Дама стоит у калитки. Открывает ее, держа руку на ручке, оборачивается, смотрит долгим взглядом на своего ребенка, взвешивает «за» и «против», а видит только дочкин взгляд. И уступает.
Калитка закрыта. Девушка и ее ребенок вошли.
* * *
Ошибки быть не может: дело сделано; сколько ни ищи, никого при ней нет, пишет Питер Морган.
Свершилось: ребенка взяли и унесли внутрь виллы.
Звучит радостная песня Баттамбанга, в которой поется о том, что буйвол ест траву, но и трава в свой черед съест буйвола, когда пробьет час. Время за полдень. Все удалось, и теперь она, девушка, отдыхает в саду. Дом белый. Людей нет. Стены и изгородь из гибискуса. Она сидит в аллее, прислонившись к гладкому стволу коричного дерева. Умостилась под ним, крепко прижалась спиной, людей нет, большую дверь закрыли, после того как вошла процессия, в саду посажены цветы, и даже собаки не бегают. На земле плоды коричного дерева, упавшие и расквасившиеся в густую маслянистую кашицу, жирно поблескивают в пыли. Дама жестом велела сесть и ждать. Девушка верит ей; да если она и захочет вернуть ребенка, если только вздумает, что можно его вернуть – нет рук, чтобы взять, нет, и все тут, ничего, пустота, руки крепко сцеплены за спиной, их скорее сломают, чем они снова протянутся. И бежать, юркнуть под изгородь змейкой. Нет, опасаться нечего. Какой покой, людей нет, хорошо здесь, спелые плоды, упав, растекаются соком, их не давят ногами, обходят. Нет, совсем нечего опасаться: чего хочет белая девочка, того хочет Бог. Отдала. Взяли. Свершилось.
Девушка пришла в Долину Птиц.
Она сама этого не знает. Дама живет в Долине Птиц, в первом поселении белых в этих местах, но нет никакой возможности объяснить это девушке. Просто нет для этого языка. Она сейчас в четырех сотнях километров от Поусата. Сколько времени прошло после родов – год? Значит, она родила где-то близ Удонга? Да, с учетом того, что шла она с тех пор медленнее, с ношей на спине не разгонишься, с учетом передышек, необходимых для поддержания жизни, – она бывала с мужчинами на окраинах деревень, спала, воровала, побиралась, если сложить все это потерянное время, выходит, что примерно год минул с ее ухода из Баттамбанга до этого сада, где она отдыхает, в Долине Птиц.

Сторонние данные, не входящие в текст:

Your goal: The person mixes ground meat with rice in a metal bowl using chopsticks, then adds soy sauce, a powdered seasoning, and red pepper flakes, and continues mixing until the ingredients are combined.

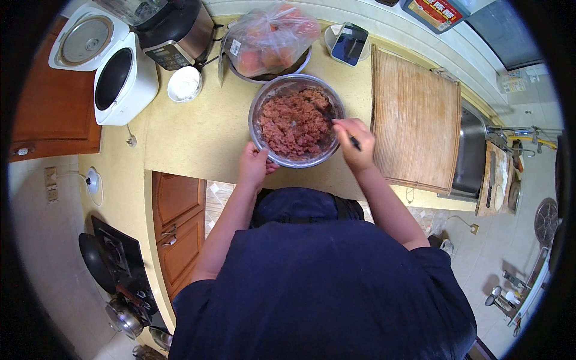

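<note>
A metal mixing bowl (pixel 256 130) stands on the yellow counter before me, filled with pinkish minced meat (pixel 292 121). My left hand (pixel 255 166) grips its near left rim, thumb on top and fingers underneath. At the bowl's right side, my right hand (pixel 357 141) is closed around a dark-handled utensil (pixel 355 143). The far end of that utensil reaches into the meat, so its working part is mostly hidden.
Behind the bowl, a clear bag of reddish fruit (pixel 270 45) sits in another basin (pixel 299 67). A white bowl of powder (pixel 185 84), an open rice cooker (pixel 126 83) and a blender (pixel 175 36) stand left. A wooden board (pixel 414 117) lies right, beside the sink (pixel 470 153); a phone (pixel 350 44) leans behind.
</note>
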Action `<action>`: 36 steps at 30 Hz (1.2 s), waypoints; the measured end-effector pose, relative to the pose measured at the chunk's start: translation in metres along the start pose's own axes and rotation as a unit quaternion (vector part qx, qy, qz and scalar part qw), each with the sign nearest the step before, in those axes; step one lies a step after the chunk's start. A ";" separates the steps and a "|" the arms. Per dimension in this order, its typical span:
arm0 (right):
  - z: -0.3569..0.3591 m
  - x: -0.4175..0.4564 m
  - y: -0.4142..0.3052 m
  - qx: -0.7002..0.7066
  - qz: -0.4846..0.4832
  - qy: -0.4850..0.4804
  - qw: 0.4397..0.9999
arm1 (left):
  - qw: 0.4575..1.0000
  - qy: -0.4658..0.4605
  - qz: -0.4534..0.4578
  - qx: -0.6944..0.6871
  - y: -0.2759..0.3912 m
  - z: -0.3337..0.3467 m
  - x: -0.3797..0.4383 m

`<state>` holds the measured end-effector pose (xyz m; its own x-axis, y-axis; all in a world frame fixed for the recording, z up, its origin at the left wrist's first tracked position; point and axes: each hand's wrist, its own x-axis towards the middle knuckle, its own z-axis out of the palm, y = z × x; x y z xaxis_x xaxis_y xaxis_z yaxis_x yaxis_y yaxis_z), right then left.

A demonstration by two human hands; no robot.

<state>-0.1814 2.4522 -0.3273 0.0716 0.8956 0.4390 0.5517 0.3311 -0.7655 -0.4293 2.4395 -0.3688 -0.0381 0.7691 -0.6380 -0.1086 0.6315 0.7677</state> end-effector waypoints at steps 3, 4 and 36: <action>0.014 -0.019 -0.008 0.040 -0.013 -0.054 0.998 | 1.000 -0.007 0.009 0.000 0.004 0.001 -0.003; 0.008 -0.022 -0.022 0.047 -0.002 -0.079 0.996 | 1.000 -0.003 0.007 -0.003 0.003 0.000 -0.003; 0.006 0.004 0.002 0.050 0.099 0.038 0.993 | 0.999 -0.015 0.017 0.027 -0.008 -0.005 0.008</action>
<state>-0.1848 2.4579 -0.3305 0.2358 0.9221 0.3068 0.4355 0.1819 -0.8816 -0.4342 2.4403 -0.3806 -0.0108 0.7917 -0.6108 -0.0540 0.6094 0.7910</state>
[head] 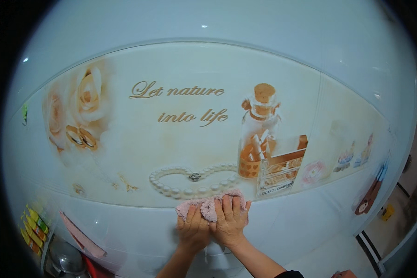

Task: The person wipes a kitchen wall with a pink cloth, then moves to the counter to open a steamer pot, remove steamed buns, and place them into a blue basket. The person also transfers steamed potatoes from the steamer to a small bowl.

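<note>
A bunched pink terry cloth (208, 210) lies against a glossy wall surface, along the lower edge of a printed panel (180, 142). My left hand (193, 232) presses on the left part of the cloth, its fingers pointing up. Beside it my right hand (230, 222) is spread over the right part, fingers over the fabric. The two hands touch near the thumbs. Just above the cloth the panel shows a printed pearl necklace (194, 191), and a printed corked bottle (259, 139) is up to the right.
At lower left are several yellow bottles (34, 229), a shiny metal pot or lid (66, 257) and a folded pink cloth (81, 234). A brown bear-shaped item (370, 194) is on the right. Past the surface's right edge, a yellow object (388, 212) sits lower down.
</note>
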Action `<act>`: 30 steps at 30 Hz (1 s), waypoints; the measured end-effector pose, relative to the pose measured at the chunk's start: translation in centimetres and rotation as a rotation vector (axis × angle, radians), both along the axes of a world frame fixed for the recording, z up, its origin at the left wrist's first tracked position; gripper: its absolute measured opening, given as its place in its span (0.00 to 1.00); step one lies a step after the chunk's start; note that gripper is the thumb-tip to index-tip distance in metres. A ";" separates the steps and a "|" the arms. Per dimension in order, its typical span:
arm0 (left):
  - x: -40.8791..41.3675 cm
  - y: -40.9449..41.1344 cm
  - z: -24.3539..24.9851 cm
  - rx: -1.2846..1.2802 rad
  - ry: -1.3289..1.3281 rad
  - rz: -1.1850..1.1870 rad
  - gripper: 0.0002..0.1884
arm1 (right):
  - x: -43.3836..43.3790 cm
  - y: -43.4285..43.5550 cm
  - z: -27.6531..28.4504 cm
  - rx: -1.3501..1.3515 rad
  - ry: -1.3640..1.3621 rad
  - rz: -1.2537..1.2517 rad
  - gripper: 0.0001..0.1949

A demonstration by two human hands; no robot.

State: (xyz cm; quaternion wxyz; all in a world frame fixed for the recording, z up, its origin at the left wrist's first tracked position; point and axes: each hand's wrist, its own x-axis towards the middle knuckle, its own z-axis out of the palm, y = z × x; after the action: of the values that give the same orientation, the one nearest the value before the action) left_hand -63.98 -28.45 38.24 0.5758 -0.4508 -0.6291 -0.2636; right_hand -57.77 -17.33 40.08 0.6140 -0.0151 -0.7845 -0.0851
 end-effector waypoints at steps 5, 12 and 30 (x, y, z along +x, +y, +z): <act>1.1 0.0 0.3 -0.035 -0.119 -0.015 0.13 | 0.7 0.1 0.1 -0.010 -0.007 -0.035 0.27; 1.9 1.8 -0.3 0.054 -0.081 0.052 0.13 | 1.7 1.0 0.1 -0.118 0.019 -0.029 0.24; 10.2 15.3 1.1 -0.110 -0.014 -0.008 0.16 | 10.2 15.6 -0.9 -0.197 0.078 -0.122 0.22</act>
State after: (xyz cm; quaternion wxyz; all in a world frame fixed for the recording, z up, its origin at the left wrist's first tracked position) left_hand -53.74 -13.18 39.33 0.5449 -0.4825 -0.6445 -0.2342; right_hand -47.61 -1.75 39.22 0.6334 -0.1262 -0.7622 -0.0441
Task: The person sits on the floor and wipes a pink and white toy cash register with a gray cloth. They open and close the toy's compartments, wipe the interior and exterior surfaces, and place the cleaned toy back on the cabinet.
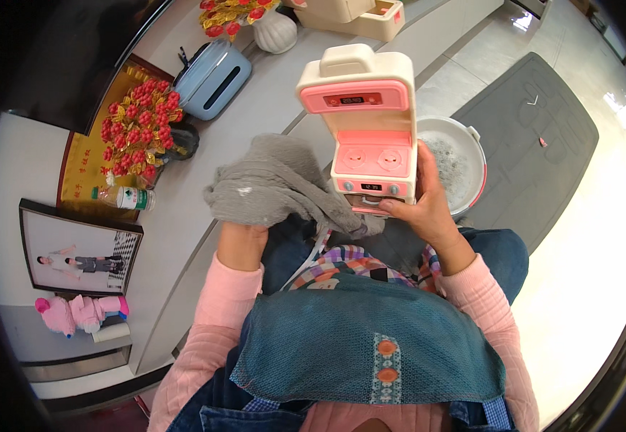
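My right hand (431, 200) grips the lower right corner of a pink and cream toy kitchen stove (369, 135), its thumb across the little oven door. The toy stands upright in the air in front of me, with two pink burners and small grey knobs facing up at me. A grey cloth (275, 183) drapes over my left hand (241, 243), covering the fingers; only the wrist and hand's edge show. The cloth's loose end hangs beside the toy's lower left side.
A white bucket (456, 162) of sudsy water stands on a grey mat (539, 146) at right. Along the cabinet top (237, 113) are a blue box (213, 81), red-berry decoration (143, 121), plastic bottle (124, 198), framed photo (80, 248), pink plush toy (80, 313) and white vase (275, 32).
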`<state>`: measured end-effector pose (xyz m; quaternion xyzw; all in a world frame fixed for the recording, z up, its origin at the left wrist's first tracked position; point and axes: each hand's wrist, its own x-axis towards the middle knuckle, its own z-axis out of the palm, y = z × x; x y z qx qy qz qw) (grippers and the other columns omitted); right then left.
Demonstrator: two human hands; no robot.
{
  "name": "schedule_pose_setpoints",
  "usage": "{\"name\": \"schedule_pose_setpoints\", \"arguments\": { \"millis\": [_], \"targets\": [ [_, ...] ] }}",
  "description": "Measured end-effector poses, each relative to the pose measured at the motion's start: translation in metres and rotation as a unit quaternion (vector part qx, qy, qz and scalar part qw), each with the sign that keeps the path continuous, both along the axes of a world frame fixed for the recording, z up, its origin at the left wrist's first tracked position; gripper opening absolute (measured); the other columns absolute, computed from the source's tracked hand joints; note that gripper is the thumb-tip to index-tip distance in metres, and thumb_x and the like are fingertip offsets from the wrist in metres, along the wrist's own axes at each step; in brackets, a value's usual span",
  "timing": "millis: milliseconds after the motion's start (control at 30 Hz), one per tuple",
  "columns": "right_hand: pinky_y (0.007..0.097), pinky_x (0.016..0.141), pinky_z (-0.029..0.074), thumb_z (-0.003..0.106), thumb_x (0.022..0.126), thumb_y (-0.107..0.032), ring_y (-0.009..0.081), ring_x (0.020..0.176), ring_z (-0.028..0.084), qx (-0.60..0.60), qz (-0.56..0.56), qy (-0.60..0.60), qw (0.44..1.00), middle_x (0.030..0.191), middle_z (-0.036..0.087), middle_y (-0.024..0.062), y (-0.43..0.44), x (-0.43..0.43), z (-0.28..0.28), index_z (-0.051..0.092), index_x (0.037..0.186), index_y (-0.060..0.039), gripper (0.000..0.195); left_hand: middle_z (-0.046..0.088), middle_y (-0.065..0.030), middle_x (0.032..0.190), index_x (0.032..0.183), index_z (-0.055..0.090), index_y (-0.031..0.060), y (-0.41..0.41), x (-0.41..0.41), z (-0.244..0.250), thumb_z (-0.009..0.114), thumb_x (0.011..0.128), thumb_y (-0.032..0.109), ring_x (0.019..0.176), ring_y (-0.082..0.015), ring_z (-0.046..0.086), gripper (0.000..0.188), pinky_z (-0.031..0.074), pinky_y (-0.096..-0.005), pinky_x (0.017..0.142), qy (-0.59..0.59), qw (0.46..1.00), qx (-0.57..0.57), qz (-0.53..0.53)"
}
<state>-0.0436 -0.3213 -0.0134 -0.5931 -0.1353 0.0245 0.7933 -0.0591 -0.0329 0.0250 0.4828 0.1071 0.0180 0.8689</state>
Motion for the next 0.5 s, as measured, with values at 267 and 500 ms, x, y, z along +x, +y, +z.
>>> {"name": "schedule_pose_setpoints", "arguments": {
  "millis": [267, 500],
  "targets": [
    [0.034, 0.107, 0.031, 0.085, 0.06, -0.014, 0.0208, 0.128, 0.04, 0.06, 0.058, 0.024, 0.996, 0.137, 0.041, 0.0108, -0.003, -0.004, 0.008, 0.021, 0.145, -0.0019, 0.107, 0.057, -0.0126, 0.121, 0.126, 0.05, 0.0037, -0.072, -0.004, 0.016, 0.057, 0.084, 0.035, 0.105, -0.0261, 0.057, 0.053, 0.046, -0.0384, 0.09, -0.165, 0.88, 0.425, -0.135],
    [0.033, 0.106, 0.032, 0.085, 0.062, -0.016, 0.0198, 0.125, 0.042, 0.02, 0.106, 0.019, 0.994, 0.132, 0.045, 0.01, -0.006, -0.005, 0.009, 0.027, 0.142, -0.0022, 0.1, 0.058, -0.0111, 0.119, 0.127, 0.049, 0.0042, -0.079, -0.004, 0.02, 0.059, 0.085, 0.029, 0.105, -0.0235, 0.057, 0.05, 0.046, -0.0361, 0.09, -0.161, 0.868, 0.455, -0.119]
  ]
}}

Долину Птиц она тоже покинет. Вернется немного к северу, а через несколько недель свернет на запад. И оттуда – в путь, в десятилетний путь к Калькутте. В Калькутте она останется. Там, в Калькутте, останется, осталась и живет под муссонными ливнями. Там, в Калькутте, спит среди прокаженных под кустами на берегу Ганга.
Зачем эти долгие скитания? Зачем? Быть может, не дорога вела ее, а полет птиц? Или древние пути китайских караванов с чаем? Нет. Под деревьями на невозделанном берегу, где было то самое место, она поднялась на ноги – и пошла.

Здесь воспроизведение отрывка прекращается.